Figure 15. Guide for selecting a preemphasis/equalizer ICs are shown as a function of data rate and signal-path length, for circuit boards and cables.
Conclusion
If you design a high-speed digital system today, chances are that you will have a jitter spec or a jitter budget to meet. Understanding jitter and its causes allows you to create high-performance systems. The accurate separations of TJ into RJ and DJ, and DJ into its subcomponents (PJ, DCD, ISI), are imperative for compliance with the serial standard. Understanding jitter in its complexity is also important in providing diagnostic information for improving the design.
Designers must ensure that their designs work for reasons of competitive advantage, but they must also know the point at which their design stops working. By identifying jitter and its sources, the link-characterization framework proposed in this paper (see Figure 16) should help to improve system performance.

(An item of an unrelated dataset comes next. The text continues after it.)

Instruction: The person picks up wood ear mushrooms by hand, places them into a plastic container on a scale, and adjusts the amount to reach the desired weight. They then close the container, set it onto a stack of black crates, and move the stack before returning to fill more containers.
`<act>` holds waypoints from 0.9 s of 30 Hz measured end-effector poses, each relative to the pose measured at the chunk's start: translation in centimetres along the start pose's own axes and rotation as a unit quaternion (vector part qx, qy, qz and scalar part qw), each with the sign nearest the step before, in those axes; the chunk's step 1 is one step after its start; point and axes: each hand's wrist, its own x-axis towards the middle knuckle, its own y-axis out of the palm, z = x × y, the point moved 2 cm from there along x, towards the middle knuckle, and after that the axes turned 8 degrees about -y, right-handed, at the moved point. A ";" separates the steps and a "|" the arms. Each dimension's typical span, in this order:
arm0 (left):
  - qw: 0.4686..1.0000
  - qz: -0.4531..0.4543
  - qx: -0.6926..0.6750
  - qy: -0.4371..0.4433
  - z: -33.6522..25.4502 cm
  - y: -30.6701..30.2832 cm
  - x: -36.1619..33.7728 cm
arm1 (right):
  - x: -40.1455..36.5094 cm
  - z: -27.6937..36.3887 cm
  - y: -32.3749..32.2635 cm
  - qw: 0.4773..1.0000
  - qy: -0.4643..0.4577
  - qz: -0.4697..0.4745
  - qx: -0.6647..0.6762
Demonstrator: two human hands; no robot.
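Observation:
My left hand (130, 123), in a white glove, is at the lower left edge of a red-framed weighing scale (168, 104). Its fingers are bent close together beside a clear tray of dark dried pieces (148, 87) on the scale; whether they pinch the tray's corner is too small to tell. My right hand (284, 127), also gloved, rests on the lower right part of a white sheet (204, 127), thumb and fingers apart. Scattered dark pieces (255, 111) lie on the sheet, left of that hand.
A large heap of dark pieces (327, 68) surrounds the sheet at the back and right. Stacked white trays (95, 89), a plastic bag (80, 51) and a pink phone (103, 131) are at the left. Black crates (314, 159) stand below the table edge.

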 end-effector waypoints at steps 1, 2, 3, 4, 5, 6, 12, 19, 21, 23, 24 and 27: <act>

Figure 16. The proposed framework for measuring, identifying, and eliminating clock and data jitter comprises six steps.
References
¹Jitter fundamentals, "Enhance Speed, Throughput and Accuracy with One Powerful Instrument," Wavecrest: A Technologies Company, Eden Prairie, Minnesota, available at www.wavecrest.com.
²The SI engineer can control RJ by a careful selection of the components used. That approach is used to control the effect of RJ on PLL designs.
³A Guide to Understanding and Characterizing Timing Jitter, Tektronix Enabling Innovation Primer, available at www.tektronix.com/jitter.